Le 3 février 2023, le Conseil constitutionnel a annoncé avoir achevé l’examen des recours dirigés contre les élections législatives de juin 2022, annulant pour achever cette série contentieuse l’élection dans la 8ème circonscription des Français établis hors de France (n°2022-5773 AN). Il s’agit de la 7ème et dernière annulation pour les élections législatives de 2022, un étiage habituel : le Conseil constitutionnel avait prononcé 7 annulations en 2012, 2002 et 1988, 6 en 2007 et 1997, 8 en 2017 .
L’annulation dans la 8ème circonscription des Français de l’étranger (Italie, Malte, Saint-Marin, Saint-Siège ; Chypre, Grèce, Turquie ; Israël) fait écho aux deux précédentes annulations dans la 2ème et la 9ème circonscriptions des Français établis hors de France (voir l’article sur le blog du droit électoral), qui avaient été annulées pour des dysfonctionnements techniques dans le vote électronique, à savoir le non-envoi des mots de passe pour de nombreux électeurs. Des problèmes de cette nature n’avaient jamais été sanctionnés pour le vote électronique (v. pour un rejet, n°2012-4597/4626 AN du 15 février 2013, Français établis hors de France, 4ème circ.). Un coup dur, donc.
L’annulation dans la 8ème aggrave la situation de ce point de vue, mais elle n’est pas liée cette fois à des défauts techniques : c’est plus grave encore. En l’espèce, l’élection de M. Habib, acquise avec 193 voix d’avance, a été annulée en raison de messages de propagande tardifs (violation de l’article L. 330 du code électoral) mais surtout parce que « en parallèle des dispositifs d’assistance organisés par le ministère de l’Europe et des affaires étrangères, M. HABIB a mis en place des permanences téléphoniques et des centres d’aide mobilisant un nombre significatif d’opérateurs à destination des électeurs rencontrant des difficultés pour voter par voie électronique.
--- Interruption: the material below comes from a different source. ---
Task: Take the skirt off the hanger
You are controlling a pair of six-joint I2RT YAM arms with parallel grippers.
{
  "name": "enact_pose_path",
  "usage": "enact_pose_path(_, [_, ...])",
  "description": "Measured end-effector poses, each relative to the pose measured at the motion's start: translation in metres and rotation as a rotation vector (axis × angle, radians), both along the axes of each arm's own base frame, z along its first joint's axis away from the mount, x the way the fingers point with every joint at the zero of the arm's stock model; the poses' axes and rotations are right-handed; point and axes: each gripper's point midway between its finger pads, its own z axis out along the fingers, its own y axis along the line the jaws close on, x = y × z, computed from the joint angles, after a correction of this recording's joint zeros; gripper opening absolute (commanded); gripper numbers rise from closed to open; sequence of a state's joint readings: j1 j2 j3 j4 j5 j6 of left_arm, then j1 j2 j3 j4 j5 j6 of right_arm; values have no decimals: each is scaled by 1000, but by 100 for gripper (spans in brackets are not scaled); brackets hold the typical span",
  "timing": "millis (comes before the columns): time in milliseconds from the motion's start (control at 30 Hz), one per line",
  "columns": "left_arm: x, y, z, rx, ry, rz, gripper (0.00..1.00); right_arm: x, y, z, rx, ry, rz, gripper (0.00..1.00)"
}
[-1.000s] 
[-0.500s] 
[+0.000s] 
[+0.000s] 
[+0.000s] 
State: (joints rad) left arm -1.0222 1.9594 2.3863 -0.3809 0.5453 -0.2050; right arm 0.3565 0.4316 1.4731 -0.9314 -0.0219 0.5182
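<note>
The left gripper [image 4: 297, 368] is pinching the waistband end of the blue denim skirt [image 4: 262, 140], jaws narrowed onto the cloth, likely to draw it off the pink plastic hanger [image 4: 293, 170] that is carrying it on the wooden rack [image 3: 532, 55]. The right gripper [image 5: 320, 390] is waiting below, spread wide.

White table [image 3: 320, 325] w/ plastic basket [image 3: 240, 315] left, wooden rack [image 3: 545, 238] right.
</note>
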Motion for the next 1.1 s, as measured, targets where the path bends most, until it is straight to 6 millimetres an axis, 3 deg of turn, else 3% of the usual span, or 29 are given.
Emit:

Il résulte de l’instruction que, à l’occasion de ces appels, il a pu irrégulièrement être proposé aux électeurs de voter par internet à leur place en utilisant leurs identifiants et mots de passe. De tels agissements, qui revêtent une particulière gravité, doivent être regardés comme constitutifs d’une manœuvre ». D‘après Le Monde, M. Habib avait emprunté au parti religieux et mizrahi Shass (représentant des juifs du Proche-Orient et du Maghreb) sa puissante plate-forme téléphonique, qui vient en aide aux immigrants français en Israël ». Ces faits sont extrêmement graves, le système de la « collecte » des votes à distance n’étant pas prévu en France et étant source de fraude électorale dans les systèmes où le vote par correspondance avec possibilité de collecte existe (voir sur ce point les articles du blog du droit électoral consacrés au vote par correspondance pendant le Covid). L’annulation pour manœuvre est totalement logique, notamment eu égard au faible écart de voix.
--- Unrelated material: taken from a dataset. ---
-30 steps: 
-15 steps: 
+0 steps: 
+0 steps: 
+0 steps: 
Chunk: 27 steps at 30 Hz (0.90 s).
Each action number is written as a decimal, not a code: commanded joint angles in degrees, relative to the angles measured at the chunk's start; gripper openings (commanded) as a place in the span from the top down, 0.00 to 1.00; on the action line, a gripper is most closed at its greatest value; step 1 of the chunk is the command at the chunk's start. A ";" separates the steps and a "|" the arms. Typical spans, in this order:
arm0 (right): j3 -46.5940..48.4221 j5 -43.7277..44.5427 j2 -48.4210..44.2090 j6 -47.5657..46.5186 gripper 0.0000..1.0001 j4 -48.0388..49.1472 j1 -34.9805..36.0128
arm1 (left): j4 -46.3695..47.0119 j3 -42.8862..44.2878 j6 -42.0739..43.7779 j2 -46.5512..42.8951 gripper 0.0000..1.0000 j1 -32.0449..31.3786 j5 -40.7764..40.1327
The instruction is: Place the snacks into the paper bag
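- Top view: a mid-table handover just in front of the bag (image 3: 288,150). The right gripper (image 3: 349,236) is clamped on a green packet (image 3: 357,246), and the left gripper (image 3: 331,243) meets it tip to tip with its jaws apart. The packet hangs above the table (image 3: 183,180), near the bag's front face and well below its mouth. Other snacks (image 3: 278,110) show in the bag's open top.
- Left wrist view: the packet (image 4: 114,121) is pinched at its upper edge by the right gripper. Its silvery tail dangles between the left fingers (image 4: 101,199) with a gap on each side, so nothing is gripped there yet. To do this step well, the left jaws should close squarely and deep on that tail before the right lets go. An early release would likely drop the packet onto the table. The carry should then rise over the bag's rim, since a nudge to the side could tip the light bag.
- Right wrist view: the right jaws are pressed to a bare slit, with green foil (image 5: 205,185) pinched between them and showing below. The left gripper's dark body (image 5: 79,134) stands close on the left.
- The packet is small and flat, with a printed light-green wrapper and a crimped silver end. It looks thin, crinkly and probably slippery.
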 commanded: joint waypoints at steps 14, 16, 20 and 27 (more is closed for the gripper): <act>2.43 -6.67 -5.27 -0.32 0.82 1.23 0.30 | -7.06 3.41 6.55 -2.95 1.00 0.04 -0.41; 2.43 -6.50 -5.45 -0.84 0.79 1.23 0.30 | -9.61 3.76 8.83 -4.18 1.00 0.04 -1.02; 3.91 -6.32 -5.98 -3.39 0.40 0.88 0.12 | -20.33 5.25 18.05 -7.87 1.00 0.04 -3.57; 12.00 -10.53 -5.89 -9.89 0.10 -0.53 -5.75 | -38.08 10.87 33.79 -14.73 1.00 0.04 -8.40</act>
On remarquera cependant qu’en l’espèce, M. Habib n’a cependant pas été déclaré inéligible sur le fondement de l’article LO. 136-3 du code électoral, qui dispose pourtant que « Saisi d’une contestation contre l’élection, le Conseil constitutionnel peut déclarer inéligible, pour une durée maximale de trois ans, le candidat qui a accompli des manœuvres frauduleuses ayant eu pour objet ou pour effet de porter atteinte à la sincérité du scrutin ». En vertu du principe du secret du délibéré, il n’est pas possible de savoir si cette sanction avait été demandée, et pourquoi le Conseil constitutionnel ne l’a pas prononcée, d’office (puisqu’il peut la soulever d’office s’il le souhaite) ou non… On sait pourtant que, dans une autre affaire concernant certes un candidat beaucoup moins « sérieux », le Conseil constitutionnel n’a pas hésité à faire usage de cette prérogative (v. sur ce blog l’annulation de l’élection partielle de la XVème circonscription de Paris en janvier 2022). Absence de preuve de l’implication personnelle de M. Habib ? Autolimitation du juge électoral ?
En l’espèce, cette inéligibilité n’a pas été déclarée, ce qui peut être manque de sévérité et de caractère dissuasif pour le contentieux électoral. Dommage, car jusqu’ici le contentieux des élections législatives de 2022 avait un caractère irréprochable… Reste à savoir ce que décideront finalement les électeurs.